WHAT IS NEEDED: Pictures within the data are to be left out; everything else must be reproduced exactly.
***** SUPPLIED MATERIAL
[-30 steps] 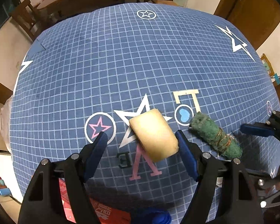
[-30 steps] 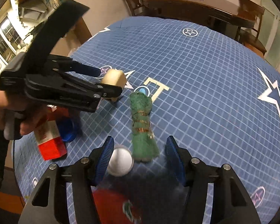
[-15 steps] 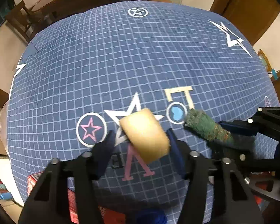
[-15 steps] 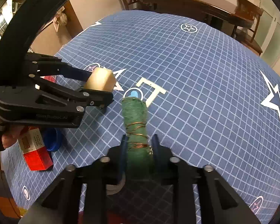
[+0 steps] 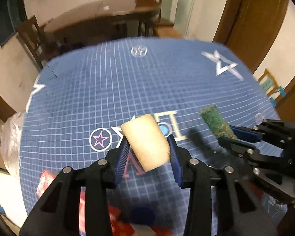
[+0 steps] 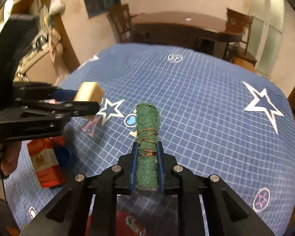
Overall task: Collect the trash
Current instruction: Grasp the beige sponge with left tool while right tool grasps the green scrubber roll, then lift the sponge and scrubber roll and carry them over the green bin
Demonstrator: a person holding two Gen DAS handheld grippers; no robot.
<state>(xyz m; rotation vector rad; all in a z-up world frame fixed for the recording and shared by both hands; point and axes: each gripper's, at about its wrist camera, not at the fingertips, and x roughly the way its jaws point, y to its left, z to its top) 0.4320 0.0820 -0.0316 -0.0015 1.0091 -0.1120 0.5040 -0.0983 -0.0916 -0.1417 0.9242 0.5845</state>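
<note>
Room: dim dining space, dark wooden table (image 6: 186, 24) and chairs at the back, pale walls, wooden door frame on one side.
Surface: round table under a navy cloth (image 5: 108, 90) gridded in white, printed with stars, circles and letters.
Left gripper (image 5: 148, 151): blue pads pinching the pale yellow foam block (image 5: 146, 141), and the jaws are closing further on it as we watch.
Right gripper (image 6: 147, 163): jaws closing too, already clamped on the green scouring-pad roll bound with copper wire (image 6: 148, 147), which stands up along the fingers.
Just changed: a second ago both pieces lay flat on the cloth between spread jaws; now both are gripped and riding above it, the block's shadow falling on the letters below.
Evidence of lift: both views are smeared with motion and show far more of the back wall than before.
Meaning for the task: two pieces of trash picked up at one go, I'd say; the carry comes next, though no bin shows in either view.
Where the trash is: block in the left jaws, roll in the right, side by side and well apart.
Left on the cloth: red and white carton (image 6: 46, 163) with a blue round lid (image 6: 63, 155) just beside it, near the table's front edge.
Person: a hand (image 6: 8, 157) wraps the left gripper's handle.
Risk: the foam block sits skewed in the pads, so it may twist on the way.
</note>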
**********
TASK OUTPUT:
[-30 steps] 
[-30 steps] 
[-15 steps] 
[-15 steps] 
[+0 steps] 
[+0 steps] 
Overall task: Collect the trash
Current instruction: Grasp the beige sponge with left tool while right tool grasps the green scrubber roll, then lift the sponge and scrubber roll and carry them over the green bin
Demonstrator: a person holding two Gen DAS handheld grippers; no robot.
<state>(xyz m; rotation vector rad; all in a z-up world frame fixed for the recording and shared by both hands; point and axes: each gripper's, at about its wrist camera, not at the fingertips, and x roughly the way its jaws point, y to its left, z to its top) 0.4320 0.0820 -0.0316 -0.0015 1.0091 -0.1120 0.5040 -0.0983 -0.0916 -0.1417 0.9242 0.5845</state>
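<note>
Room: dim dining space, dark wooden table (image 6: 186, 24) and chairs at the back, pale walls, wooden door frame on one side.
Surface: round table under a navy cloth (image 5: 108, 90) gridded in white, printed with stars, circles and letters.
Left gripper (image 5: 148, 151): blue pads pinching the pale yellow foam block (image 5: 146, 141), and the jaws are closing further on it as we watch.
Right gripper (image 6: 147, 163): jaws closing too, already clamped on the green scouring-pad roll bound with copper wire (image 6: 148, 147), which stands up along the fingers.
Just changed: a second ago both pieces lay flat on the cloth between spread jaws; now both are gripped and riding above it, the block's shadow falling on the letters below.
Evidence of lift: both views are smeared with motion and show far more of the back wall than before.
Meaning for the task: two pieces of trash picked up at one go, I'd say; the carry comes next, though no bin shows in either view.
Where the trash is: block in the left jaws, roll in the right, side by side and well apart.
Left on the cloth: red and white carton (image 6: 46, 163) with a blue round lid (image 6: 63, 155) just beside it, near the table's front edge.
Person: a hand (image 6: 8, 157) wraps the left gripper's handle.
Risk: the foam block sits skewed in the pads, so it may twist on the way.
</note>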

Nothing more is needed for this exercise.